Engineered Allosteric RNA Editors Enable Compact, Stimulus-Responsive Post-Transcriptional Circuits
Engineered Allosteric RNA Editors Enable Compact, Stimulus-Responsive Post-Transcriptional Circuits
Marzilli, A. M.; Ngo, J. T.
AbstractTranslational regulation offers a powerful biological control axis with the potential to enable programmable control over synthetic mRNAs. Here, we introduce inducible Deaminases Acting on RNA (iDARs): deaminase domains (DDs) with conditional RNA-editing activities. Using a domain-insertion strategy, we designed autoinhibited enzymes that can be converted into active RNA editors in response to triggers based on small molecules (chemiDARs), intracellular antigens (antiDARs), protease cleavage (lysiDAR), and optical excitation (optiDAR).
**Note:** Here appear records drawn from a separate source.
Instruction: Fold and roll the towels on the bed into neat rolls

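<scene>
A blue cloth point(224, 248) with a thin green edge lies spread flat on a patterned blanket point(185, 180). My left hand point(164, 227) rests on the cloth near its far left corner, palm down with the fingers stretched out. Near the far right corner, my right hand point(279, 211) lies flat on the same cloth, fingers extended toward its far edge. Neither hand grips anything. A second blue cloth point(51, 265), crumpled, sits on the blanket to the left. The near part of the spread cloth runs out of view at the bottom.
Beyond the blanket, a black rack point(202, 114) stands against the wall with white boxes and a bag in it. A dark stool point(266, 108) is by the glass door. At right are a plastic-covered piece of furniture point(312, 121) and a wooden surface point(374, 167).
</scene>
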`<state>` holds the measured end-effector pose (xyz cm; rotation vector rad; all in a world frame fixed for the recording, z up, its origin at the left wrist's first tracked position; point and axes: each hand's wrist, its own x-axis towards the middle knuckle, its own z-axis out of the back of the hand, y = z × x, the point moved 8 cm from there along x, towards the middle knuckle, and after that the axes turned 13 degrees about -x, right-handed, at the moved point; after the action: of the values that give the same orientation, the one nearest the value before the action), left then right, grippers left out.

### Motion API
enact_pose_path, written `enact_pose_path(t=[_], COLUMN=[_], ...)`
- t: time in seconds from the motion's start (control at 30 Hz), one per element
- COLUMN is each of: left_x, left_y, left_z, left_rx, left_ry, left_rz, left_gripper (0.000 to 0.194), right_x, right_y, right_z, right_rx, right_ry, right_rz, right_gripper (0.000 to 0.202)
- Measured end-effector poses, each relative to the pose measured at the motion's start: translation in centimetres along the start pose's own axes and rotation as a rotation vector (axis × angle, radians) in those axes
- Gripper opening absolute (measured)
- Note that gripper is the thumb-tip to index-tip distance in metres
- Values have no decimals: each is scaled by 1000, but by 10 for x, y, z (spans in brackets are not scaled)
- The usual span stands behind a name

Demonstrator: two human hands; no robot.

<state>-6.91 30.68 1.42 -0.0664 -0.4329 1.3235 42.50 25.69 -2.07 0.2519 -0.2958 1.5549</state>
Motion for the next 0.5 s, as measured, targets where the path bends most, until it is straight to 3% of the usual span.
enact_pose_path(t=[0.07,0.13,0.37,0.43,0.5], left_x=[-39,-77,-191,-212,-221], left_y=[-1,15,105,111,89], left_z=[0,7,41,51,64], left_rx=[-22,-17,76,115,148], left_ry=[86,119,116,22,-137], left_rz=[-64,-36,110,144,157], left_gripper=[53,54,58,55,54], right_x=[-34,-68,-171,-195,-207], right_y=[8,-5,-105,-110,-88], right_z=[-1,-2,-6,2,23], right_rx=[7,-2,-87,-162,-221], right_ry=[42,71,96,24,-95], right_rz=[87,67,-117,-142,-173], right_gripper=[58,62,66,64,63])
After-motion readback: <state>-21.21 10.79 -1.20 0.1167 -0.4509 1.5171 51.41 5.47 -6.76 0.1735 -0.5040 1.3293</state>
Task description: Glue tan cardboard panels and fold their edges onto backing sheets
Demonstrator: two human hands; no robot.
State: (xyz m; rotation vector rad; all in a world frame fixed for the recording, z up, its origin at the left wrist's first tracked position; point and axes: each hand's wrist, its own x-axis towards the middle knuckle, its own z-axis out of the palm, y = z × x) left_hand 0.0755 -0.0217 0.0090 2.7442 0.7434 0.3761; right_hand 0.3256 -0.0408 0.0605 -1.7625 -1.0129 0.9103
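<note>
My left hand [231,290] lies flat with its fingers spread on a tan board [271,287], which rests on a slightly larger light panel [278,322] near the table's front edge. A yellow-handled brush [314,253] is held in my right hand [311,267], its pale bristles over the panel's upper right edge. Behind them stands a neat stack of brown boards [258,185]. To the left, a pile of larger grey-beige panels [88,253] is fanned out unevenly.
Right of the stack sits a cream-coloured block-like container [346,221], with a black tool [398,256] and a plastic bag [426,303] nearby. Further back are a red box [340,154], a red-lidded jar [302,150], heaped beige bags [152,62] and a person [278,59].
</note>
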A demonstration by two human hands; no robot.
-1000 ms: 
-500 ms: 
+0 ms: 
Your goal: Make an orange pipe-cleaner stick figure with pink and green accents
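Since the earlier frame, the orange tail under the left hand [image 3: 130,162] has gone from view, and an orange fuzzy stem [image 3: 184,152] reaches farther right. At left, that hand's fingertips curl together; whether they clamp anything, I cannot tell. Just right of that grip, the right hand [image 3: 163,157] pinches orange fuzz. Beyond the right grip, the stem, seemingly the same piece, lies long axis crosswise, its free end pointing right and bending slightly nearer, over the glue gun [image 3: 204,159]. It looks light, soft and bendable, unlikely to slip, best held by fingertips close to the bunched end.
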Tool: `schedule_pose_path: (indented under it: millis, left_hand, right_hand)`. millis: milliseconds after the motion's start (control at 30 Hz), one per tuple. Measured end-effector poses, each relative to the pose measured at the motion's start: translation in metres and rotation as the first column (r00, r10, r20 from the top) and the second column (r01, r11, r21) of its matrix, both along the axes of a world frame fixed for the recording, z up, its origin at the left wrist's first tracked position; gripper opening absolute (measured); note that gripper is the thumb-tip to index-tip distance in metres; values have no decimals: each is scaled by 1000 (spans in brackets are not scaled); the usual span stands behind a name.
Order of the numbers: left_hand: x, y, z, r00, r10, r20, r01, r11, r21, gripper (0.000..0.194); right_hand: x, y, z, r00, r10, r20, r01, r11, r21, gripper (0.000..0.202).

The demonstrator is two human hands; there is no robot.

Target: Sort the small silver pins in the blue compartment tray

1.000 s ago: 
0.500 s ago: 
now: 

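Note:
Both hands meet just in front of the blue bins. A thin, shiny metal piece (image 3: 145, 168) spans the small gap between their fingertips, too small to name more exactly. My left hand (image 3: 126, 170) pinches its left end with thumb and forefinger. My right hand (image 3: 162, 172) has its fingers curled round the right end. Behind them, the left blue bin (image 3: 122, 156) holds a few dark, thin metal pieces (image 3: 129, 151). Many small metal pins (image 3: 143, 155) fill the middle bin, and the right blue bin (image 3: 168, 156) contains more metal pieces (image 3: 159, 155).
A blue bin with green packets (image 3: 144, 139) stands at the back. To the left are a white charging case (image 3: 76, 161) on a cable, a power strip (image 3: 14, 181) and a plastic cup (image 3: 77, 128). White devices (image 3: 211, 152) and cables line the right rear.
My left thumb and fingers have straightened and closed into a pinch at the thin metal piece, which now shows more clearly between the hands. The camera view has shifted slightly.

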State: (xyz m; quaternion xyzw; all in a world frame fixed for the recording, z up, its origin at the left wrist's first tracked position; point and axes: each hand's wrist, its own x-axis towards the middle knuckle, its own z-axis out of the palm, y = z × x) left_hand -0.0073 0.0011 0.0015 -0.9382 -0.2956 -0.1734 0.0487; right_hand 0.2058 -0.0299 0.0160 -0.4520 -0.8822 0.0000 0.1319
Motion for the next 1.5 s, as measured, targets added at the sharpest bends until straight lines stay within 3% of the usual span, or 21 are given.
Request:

Coupling these domains with novel stop codon containing RNA substrates enabled conditional protein translation or transcript degradation. Mutational tuning of inositol hexaphosphate (IP6)-binding pockets produced tightly regulated deaminases with minimal basal activity, facilitating dose-dependent readthrough translation in response to low-nanomolar drug concentration, with dynamic ranges exceeding 100-fold. By encoding iDARs alongside their substrates, we developed 'self-editing' polycistronic transcripts capable of directing translation of encoded proteins in a trigger-dependent manner following delivery to cells as in vitro transcribed mRNAs. Overall, iDARs provide a generalizable framework for generating controllable deaminases, enabling the design of post-transcriptional circuits that link biochemical sensing to readouts based on de novo translation or mRNA decay.